Hoping to remind myself that I can do the same.

I’m one of those people who never really picks a side on things like the possibility of coincidence or the existence of divine intervention. I like the idea of surreal influences on my life, except when I’m annoyed at how such influences might interfere with my day. Today, however, I’m pleased to feel like the universe, God, the “other” is speaking to me. Okay, maybe that’s a little dramatic, but the fact that on my local NPR station this morning was an interview with Frank Meeink, author of “Autobiography of a Recovering Skinhead” and this evening I’m headed up to the prison AND I’m currently working on a novel (that I’m feeling a teensy bit overwhelmed by) that features an ex-con skinhead who has been released from prison you can see why I might think that someone is trying to get my attention.

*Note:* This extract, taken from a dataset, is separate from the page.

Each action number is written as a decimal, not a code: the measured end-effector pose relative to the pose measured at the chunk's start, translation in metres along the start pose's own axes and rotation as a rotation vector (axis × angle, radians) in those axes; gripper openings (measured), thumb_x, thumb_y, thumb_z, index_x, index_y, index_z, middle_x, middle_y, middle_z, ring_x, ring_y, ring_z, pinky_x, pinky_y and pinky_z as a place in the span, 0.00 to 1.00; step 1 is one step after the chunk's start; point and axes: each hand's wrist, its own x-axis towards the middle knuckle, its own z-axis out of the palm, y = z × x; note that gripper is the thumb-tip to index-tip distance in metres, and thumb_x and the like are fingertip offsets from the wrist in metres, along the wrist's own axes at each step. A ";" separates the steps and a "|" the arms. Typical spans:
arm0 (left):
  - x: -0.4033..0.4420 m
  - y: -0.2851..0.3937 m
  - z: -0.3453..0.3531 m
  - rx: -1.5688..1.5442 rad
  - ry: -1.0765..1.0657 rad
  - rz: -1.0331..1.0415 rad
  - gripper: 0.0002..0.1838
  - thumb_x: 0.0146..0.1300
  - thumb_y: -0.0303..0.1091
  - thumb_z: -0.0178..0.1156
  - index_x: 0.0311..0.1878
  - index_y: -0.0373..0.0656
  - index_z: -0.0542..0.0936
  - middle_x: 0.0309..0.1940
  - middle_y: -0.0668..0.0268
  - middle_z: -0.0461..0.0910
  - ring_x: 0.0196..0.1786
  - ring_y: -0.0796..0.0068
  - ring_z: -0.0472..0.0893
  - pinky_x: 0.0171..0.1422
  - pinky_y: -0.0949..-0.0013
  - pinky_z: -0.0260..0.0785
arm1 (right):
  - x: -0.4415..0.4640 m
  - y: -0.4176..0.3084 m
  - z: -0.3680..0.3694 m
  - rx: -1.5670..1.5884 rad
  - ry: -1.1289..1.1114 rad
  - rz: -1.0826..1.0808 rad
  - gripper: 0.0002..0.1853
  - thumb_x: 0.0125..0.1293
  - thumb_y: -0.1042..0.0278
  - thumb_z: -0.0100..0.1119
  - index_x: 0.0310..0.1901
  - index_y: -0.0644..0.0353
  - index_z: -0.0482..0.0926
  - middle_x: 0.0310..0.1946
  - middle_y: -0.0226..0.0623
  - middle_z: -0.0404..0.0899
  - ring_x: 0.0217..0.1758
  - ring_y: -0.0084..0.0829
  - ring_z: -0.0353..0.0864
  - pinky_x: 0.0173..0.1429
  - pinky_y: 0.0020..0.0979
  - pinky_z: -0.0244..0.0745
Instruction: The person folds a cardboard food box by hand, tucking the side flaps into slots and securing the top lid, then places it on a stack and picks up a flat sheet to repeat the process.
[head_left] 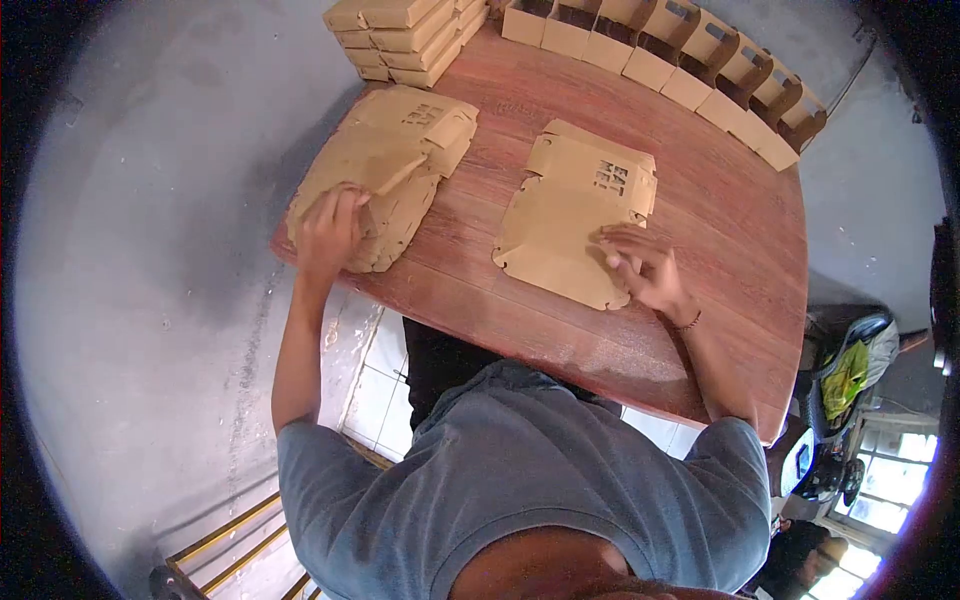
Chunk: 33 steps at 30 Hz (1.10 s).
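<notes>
Unfolded cardboard box blanks (425, 150) lie stacked on the left of the table, printed "EAT ME!". My left hand (333, 230) is closed on the near left edge of the top blank, which is bent up from those below. A single flat box blank (560, 225), also marked "EAT ME!", lies in the middle of the table. Over its right edge is my right hand (645, 270), fingers stretched out to the left and holding nothing; whether they press on the cardboard I cannot tell.
Folded cardboard boxes (400, 45) are piled at the back left of the reddish wooden table (730, 240). Along the far right edge stands a row of open carriers with handle holes (690, 85). A wall (190, 200) borders the left side. Another person (800, 555) is at lower right.
</notes>
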 end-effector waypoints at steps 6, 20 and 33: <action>0.049 0.002 -0.024 0.137 0.202 -0.010 0.08 0.62 0.33 0.66 0.29 0.43 0.77 0.30 0.66 0.82 0.33 0.61 0.83 0.36 0.63 0.76 | 0.079 -0.046 0.002 -0.175 0.120 -0.084 0.28 0.64 0.60 0.67 0.65 0.57 0.74 0.63 0.49 0.73 0.67 0.49 0.72 0.69 0.45 0.69; 0.068 0.065 -0.072 -0.121 0.396 0.237 0.15 0.51 0.34 0.75 0.40 0.41 0.83 0.36 0.63 0.84 0.37 0.62 0.85 0.46 0.58 0.81 | 0.208 -0.094 0.049 -0.148 0.196 -0.545 0.25 0.43 0.79 0.67 0.48 0.59 0.84 0.46 0.37 0.86 0.55 0.42 0.83 0.65 0.44 0.74; -0.024 0.009 0.003 -0.167 -0.425 -0.214 0.29 0.54 0.42 0.71 0.57 0.40 0.78 0.64 0.57 0.72 0.68 0.47 0.68 0.69 0.51 0.64 | 0.058 0.006 -0.025 -0.133 0.091 -0.449 0.22 0.56 0.62 0.70 0.54 0.53 0.85 0.56 0.37 0.83 0.65 0.42 0.78 0.74 0.54 0.62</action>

The interview (listen: is more than worth a listen for many reasons. Meeink presents himself with few apologies and few excuses, and that’s refreshing. He seems to understand how he became a skinhead (absent, abusive parents primarily, but he repeats several times that he doesn’t say that as a “sob story”, but because it’s the way it was) and he talks about his experiences with the Aryan Nation in a way that no episode of Lockup: Raw or Gangland could ever do. Meeink has been “recoverying” for many years now–both from his experiences as a skinhead and as a former drug and alcohol addict. He know teaches kids, through a hockey program, about peace and forgiveness.

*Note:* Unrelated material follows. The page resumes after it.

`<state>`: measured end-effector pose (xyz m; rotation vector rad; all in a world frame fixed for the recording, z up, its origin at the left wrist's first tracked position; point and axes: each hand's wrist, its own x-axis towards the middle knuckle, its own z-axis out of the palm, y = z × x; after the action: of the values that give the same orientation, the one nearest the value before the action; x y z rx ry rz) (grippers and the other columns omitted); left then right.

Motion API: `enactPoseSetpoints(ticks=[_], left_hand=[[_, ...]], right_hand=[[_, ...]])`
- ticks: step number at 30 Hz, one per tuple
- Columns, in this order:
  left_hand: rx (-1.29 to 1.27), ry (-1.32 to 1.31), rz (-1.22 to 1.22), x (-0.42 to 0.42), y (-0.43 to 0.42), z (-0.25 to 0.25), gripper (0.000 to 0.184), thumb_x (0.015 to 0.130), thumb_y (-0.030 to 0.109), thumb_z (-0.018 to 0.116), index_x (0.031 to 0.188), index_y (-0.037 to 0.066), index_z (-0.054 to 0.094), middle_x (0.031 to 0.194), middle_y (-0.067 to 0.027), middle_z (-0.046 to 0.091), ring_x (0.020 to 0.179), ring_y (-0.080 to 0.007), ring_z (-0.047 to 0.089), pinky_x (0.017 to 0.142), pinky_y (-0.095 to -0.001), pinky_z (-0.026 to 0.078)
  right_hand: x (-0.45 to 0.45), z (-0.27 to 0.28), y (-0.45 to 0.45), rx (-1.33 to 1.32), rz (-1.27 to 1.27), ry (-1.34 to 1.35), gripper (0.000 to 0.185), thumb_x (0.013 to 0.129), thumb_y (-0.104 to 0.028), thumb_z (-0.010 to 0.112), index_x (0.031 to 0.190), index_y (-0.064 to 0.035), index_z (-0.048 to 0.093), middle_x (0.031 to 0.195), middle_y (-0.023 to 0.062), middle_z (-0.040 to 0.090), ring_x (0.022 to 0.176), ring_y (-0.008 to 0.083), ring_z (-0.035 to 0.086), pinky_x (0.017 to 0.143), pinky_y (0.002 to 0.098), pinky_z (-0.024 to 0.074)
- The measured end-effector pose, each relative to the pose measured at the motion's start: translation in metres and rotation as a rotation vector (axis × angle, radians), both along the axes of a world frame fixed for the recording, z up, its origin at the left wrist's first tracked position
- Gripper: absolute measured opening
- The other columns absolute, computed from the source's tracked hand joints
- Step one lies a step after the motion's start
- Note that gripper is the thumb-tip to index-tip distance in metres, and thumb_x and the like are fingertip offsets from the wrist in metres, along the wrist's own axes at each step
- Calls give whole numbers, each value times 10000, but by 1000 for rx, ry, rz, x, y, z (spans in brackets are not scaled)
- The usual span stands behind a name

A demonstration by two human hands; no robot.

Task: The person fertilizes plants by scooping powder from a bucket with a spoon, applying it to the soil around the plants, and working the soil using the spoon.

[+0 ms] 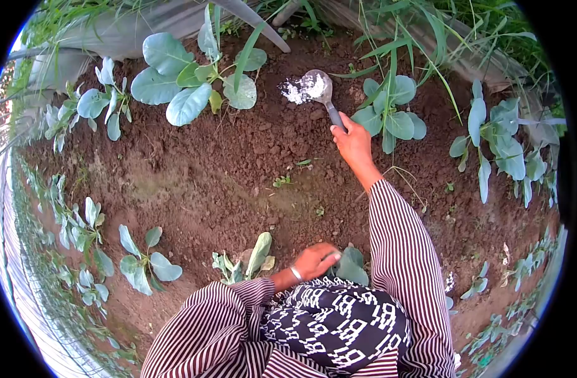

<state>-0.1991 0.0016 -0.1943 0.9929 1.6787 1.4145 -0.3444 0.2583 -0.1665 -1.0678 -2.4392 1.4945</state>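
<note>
Hands well apart: R hand (353, 146) clamped on scoop (328, 103), L hand (317, 260) nr patterned cloth (339, 321), can't tell if gripping. Scoop's over soil (232, 157) btwn L plant (189, 74) & R plant (399, 123), white powder (297, 92) in it & below. Risk: jerky tilt could dump powder in 1 lump; swinging R could snag leaves. Grass blades (434, 30) overhang R plant.

Green grass (499, 25) grows along greyish plastic sheeting (147, 28).
</note>
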Motion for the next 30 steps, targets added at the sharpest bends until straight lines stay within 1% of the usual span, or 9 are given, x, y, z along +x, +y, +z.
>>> enactPoseSetpoints(ticks=[5, 10, 11, 12, 16, 20, 26, 28, 30], left_hand=[[-52, -142, -331, 9, 0, 9, 300, 951, 287, 491, 978, 11, 605, 963, -174, 615, 883, -348, 605, 799, -399, 485], [25, -149, -242, 19, 1, -20, 313, 972, 268, 447, 908, -10, 574, 851, -188, 590, 814, -354, 592, 742, -408, 470], [20, -179, -223, 18, 2, -22, 316, 976, 263, 437, 894, -14, 566, 831, -189, 584, 803, -353, 590, 733, -408, 467], [-61, -173, -291, 13, 2, -23, 321, 975, 239, 439, 1007, -25, 618, 980, -187, 645, 900, -341, 625, 790, -382, 492], [-73, -177, -283, 11, 5, -18, 326, 976, 244, 445, 997, -32, 618, 981, -178, 653, 893, -328, 632, 801, -376, 492], [-65, -174, -290, 10, 5, -16, 321, 976, 241, 448, 1005, -31, 615, 973, -174, 653, 890, -322, 633, 805, -372, 491], [-31, -153, -269, 14, 6, -17, 311, 972, 245, 460, 990, -23, 615, 958, -175, 647, 889, -329, 628, 804, -374, 491], [-5, -146, -253, 11, 6, -11, 305, 971, 245, 463, 978, -19, 617, 956, -177, 645, 889, -334, 626, 804, -376, 492], [-4, -145, -253, 11, 7, -18, 300, 968, 245, 469, 967, -14, 620, 950, -174, 645, 888, -333, 626, 803, -376, 493]], right_hand=[[-6, 13, -10, -389, -121, 50, 489, 861, -153, 622, 1313, -5, 508, 696, 44, 582, 529, 84, 509, 486, 253, 428], [-2, 25, -17, -715, -235, 61, 509, 867, -125, 614, 1351, -44, 479, 646, 8, 523, 483, 55, 436, 395, 231, 341], [0, 28, -18, -691, -242, 60, 505, 866, -124, 615, 1347, -44, 484, 647, 8, 529, 480, 55, 440, 396, 230, 346], [1, 31, -20, -668, -249, 62, 501, 864, -122, 616, 1343, -44, 490, 649, 8, 535, 477, 56, 443, 398, 230, 352], [0, 32, -20, -431, -264, 120, 474, 859, -125, 622, 1317, -53, 524, 655, 8, 563, 471, 51, 458, 407, 224, 371], [-6, 41, -16, -467, -274, 207, 473, 854, -151, 635, 1304, -47, 536, 641, 9, 576, 482, 66, 485, 427, 219, 388], [-5, 16, -12, 641, 232, 73, 523, 852, -80, 574, 1359, -39, 451, 863, 155, 594, 691, 183, 584, 593, 339, 497], [-5, 18, -17, 499, 131, 81, 544, 849, -63, 559, 1378, -69, 431, 949, 197, 563, 723, 230, 592, 639, 384, 500], [3, 26, -17, 685, 195, 188, 547, 873, -66, 540, 1400, -123, 407, 954, 204, 525, 698, 285, 580, 621, 394, 505]])
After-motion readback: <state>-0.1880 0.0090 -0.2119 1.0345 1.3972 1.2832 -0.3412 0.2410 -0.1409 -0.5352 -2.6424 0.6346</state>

What I like about this interview is that it is one more example of my belief that these sorts of stories must be included in the national conversation. Instead of writing Meeink off as a waste of humanity, instead his story inspires. And even if it didn’t inspire, even if he hadn’t “recovered”, the perspective he could/can lend to national conversations on the rise in religious extremism, racism, violence and addiction are invaluable first hand experiences. In the interview he touches on how the recession coupled with Obama’s election will of course lead to a rise in hate groups. But he talks about this reality without all the political corrections or academic jargon that so often bog down these sorts of conversations. He doesn’t call for anyone to do a study or ask for more documented research, he simply knows that too many people, in times of distress and depression, look for someone to blame. And we always blame the “other”.

“We” (the general American populace) are drawn to these sorts of bad boy turned good guy stories (and here’s to hoping that Meeink isn’t actually our next James Fry in disguise). We like to know all the juicy details about their past, and we like to be relieved that they eventually “recovered”. This gives us hope for our own lives…because our lives are typically not as bad as “that” and we can continue to believe in rehabilitation and redemption at the end. This of course is not a bad thing in and of itself, but I confess, it annoys me. What I wish is that instead of listening to/reading stories like Meeink’s with a voyeuristic curiosity, we would pay attention as if our lives might depend on what we can learn from an experience so wholly different from our own. Instead of saying, “I’m glad my life is nothing like that!” We would instead search for the intersection between Meeink’s story and our own–because those intersections are there, and where we meet one another, where we find understanding and common ground, is where the real work that needs to be done, gets done.